From the line with "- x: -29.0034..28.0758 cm" through the line with "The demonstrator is", inclusive, return each line of the data below exactly and leave the rest out.

Saved data entries:

- Opening Delimiter -

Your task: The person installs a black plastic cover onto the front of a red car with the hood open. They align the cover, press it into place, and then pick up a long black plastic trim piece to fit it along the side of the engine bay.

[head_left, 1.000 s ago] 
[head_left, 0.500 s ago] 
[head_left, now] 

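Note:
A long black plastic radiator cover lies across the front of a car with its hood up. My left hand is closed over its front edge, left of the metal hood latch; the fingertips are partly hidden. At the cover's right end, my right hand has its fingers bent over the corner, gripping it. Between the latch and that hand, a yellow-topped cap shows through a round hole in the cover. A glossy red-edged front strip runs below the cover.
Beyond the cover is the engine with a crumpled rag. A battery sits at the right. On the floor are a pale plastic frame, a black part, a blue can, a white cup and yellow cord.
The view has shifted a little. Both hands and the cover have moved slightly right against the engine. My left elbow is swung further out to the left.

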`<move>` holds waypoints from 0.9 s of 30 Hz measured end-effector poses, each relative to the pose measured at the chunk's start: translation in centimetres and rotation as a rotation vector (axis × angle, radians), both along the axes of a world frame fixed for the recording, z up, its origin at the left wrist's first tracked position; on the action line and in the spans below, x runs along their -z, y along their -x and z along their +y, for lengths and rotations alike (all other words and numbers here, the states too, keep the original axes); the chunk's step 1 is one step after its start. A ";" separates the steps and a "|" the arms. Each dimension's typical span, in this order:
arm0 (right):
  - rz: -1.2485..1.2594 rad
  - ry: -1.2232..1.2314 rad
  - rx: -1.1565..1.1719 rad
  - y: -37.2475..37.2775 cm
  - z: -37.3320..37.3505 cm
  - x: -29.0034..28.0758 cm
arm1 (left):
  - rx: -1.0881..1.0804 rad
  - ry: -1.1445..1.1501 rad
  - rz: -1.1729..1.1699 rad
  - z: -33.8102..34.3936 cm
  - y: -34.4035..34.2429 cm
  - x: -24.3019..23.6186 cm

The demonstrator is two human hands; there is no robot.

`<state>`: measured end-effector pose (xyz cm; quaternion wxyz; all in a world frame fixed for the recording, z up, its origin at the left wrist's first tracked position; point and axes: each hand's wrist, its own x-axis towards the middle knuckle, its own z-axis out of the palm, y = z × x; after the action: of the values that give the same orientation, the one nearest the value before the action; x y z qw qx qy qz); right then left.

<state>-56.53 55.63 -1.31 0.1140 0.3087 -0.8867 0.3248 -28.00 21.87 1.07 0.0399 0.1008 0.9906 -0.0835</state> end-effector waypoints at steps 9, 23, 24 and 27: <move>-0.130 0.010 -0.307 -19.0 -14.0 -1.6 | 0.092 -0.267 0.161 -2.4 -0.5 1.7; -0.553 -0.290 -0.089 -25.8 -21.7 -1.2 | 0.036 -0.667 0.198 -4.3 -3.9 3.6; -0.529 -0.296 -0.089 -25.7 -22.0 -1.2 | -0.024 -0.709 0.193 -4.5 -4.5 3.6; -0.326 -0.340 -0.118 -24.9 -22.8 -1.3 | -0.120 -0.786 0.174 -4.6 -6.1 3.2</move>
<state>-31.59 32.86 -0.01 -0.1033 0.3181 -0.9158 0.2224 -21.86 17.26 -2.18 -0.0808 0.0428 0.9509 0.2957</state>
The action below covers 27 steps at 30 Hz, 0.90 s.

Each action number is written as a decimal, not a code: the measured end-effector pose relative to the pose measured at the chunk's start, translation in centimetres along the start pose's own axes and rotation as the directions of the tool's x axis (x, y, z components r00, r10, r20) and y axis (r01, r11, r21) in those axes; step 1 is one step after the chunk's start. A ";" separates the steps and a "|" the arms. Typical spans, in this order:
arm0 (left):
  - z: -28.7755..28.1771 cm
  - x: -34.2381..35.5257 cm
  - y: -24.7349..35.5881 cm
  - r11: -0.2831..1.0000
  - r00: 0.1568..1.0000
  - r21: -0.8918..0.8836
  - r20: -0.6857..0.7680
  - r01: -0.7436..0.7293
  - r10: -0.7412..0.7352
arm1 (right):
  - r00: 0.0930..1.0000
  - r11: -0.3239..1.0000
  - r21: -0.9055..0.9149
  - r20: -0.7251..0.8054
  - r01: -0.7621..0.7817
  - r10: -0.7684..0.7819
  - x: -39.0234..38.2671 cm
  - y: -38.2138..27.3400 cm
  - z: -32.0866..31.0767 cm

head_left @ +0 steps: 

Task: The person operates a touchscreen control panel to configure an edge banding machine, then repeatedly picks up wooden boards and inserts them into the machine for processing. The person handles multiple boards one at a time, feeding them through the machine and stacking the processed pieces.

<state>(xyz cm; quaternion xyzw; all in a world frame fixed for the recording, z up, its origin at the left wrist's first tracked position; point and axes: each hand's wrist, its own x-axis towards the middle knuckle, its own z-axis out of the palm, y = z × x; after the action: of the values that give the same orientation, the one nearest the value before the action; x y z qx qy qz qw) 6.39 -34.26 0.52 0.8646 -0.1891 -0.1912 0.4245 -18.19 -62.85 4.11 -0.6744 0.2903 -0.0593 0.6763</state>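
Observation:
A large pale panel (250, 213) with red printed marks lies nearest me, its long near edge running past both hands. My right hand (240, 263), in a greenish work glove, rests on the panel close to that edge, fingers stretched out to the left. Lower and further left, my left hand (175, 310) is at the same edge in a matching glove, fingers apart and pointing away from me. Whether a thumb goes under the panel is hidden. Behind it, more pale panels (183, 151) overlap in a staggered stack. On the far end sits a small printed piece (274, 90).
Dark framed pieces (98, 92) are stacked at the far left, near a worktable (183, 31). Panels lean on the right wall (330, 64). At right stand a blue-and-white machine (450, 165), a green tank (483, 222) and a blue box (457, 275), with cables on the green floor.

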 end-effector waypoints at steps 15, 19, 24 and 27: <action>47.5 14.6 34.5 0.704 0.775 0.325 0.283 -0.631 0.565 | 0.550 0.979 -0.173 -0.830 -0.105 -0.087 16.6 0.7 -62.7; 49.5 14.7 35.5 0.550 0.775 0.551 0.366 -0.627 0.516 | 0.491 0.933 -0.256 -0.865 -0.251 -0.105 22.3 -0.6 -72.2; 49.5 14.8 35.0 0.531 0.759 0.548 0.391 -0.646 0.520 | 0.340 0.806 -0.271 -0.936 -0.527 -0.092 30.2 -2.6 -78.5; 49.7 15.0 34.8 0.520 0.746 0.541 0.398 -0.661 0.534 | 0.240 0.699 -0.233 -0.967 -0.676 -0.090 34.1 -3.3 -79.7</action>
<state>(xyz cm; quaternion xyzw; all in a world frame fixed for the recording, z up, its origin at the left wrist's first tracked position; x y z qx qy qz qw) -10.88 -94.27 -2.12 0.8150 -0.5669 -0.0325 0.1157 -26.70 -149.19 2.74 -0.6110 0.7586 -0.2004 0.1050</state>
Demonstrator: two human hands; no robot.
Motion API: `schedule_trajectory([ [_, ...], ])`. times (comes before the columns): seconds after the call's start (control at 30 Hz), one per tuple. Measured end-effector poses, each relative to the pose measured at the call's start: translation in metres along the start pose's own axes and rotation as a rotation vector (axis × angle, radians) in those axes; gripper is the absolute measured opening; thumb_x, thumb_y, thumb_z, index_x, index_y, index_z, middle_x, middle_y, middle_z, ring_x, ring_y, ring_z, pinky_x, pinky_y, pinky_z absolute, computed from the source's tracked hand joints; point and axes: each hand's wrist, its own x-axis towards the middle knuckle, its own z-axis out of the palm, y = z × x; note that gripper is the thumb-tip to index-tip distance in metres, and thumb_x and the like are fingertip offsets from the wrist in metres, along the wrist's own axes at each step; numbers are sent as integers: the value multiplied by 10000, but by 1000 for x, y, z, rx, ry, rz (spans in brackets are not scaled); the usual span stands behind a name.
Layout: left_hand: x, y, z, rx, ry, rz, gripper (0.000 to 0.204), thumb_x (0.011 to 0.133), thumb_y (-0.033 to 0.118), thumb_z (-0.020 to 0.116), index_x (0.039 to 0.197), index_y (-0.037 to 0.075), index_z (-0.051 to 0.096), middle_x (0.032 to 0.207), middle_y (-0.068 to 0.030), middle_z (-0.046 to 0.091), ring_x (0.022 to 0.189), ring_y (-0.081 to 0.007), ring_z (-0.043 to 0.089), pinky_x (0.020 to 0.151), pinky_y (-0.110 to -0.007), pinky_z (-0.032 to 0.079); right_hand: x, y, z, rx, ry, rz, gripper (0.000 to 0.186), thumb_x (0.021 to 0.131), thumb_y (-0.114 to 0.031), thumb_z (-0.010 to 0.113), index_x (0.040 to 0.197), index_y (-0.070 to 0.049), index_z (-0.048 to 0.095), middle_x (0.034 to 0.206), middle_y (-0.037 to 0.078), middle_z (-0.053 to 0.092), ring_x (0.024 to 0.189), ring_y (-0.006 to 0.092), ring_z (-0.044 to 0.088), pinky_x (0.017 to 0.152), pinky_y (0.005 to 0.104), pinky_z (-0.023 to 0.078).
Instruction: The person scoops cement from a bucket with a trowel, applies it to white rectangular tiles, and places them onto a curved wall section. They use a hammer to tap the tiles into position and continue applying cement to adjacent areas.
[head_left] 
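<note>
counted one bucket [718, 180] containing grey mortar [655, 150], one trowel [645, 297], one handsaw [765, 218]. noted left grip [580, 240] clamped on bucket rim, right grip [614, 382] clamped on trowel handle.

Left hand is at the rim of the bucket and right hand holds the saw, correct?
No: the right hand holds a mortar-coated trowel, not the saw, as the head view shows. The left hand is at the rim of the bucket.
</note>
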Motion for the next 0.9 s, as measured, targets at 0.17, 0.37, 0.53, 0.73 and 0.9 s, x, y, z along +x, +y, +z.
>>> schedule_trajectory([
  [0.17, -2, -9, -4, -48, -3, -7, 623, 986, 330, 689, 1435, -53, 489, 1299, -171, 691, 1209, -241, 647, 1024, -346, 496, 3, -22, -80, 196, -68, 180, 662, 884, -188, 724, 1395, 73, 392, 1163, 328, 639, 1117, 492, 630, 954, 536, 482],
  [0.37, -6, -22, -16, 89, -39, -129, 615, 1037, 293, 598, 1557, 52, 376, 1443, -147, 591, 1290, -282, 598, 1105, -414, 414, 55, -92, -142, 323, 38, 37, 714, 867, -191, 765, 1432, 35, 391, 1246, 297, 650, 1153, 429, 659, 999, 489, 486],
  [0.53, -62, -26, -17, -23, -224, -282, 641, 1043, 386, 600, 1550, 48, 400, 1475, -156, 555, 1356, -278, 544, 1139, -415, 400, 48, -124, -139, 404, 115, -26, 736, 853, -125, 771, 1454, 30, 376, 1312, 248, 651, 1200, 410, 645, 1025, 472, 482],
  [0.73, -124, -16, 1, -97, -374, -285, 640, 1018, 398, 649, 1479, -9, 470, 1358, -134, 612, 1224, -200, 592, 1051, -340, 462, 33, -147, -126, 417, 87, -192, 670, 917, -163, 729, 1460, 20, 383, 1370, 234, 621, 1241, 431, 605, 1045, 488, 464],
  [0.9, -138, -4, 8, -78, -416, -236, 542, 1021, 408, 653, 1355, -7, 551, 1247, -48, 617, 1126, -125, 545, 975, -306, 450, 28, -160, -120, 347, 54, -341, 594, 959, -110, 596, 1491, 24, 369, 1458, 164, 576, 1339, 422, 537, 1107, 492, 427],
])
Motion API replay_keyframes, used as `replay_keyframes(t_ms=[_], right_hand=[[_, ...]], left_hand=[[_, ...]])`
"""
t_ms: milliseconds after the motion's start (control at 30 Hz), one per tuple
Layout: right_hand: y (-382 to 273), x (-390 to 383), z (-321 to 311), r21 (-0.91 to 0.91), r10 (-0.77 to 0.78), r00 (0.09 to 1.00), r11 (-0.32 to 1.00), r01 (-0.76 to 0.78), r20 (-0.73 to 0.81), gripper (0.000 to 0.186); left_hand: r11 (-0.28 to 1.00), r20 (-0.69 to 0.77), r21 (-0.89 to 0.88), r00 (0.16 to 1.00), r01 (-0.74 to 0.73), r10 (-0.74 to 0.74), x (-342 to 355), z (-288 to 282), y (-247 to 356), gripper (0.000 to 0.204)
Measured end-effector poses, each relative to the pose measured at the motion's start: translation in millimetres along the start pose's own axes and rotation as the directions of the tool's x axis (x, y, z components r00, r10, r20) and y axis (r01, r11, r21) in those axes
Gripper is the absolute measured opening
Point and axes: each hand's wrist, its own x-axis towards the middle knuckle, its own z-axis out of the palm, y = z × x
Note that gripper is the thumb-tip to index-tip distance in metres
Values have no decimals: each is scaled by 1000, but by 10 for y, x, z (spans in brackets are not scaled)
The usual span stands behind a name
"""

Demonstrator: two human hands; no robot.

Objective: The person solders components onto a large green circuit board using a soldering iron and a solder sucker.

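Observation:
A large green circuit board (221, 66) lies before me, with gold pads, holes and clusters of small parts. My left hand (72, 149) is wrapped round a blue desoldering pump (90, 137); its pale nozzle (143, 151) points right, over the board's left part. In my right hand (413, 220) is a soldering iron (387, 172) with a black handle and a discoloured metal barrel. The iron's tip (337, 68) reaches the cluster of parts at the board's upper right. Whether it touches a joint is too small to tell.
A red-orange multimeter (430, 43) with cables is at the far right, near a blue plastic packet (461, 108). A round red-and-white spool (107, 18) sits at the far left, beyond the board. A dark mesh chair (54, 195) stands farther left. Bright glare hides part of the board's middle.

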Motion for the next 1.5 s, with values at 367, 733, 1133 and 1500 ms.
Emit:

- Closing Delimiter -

EXPECTED ANSWER:
  - x: -29.0034..28.0758 cm
arm1 (left):
  - rx: -1.0881..1.0804 rad
  - ry: -1.1445..1.1501 rad
  - rz: -1.1729..1.1699 rad
  - z: -33.8102..34.3936 cm
  - y: -34.4035..34.2429 cm
  - x: -24.3019..23.6186 cm

The demonstrator is two human hands; there is no robot.

That concludes the answer to the exercise.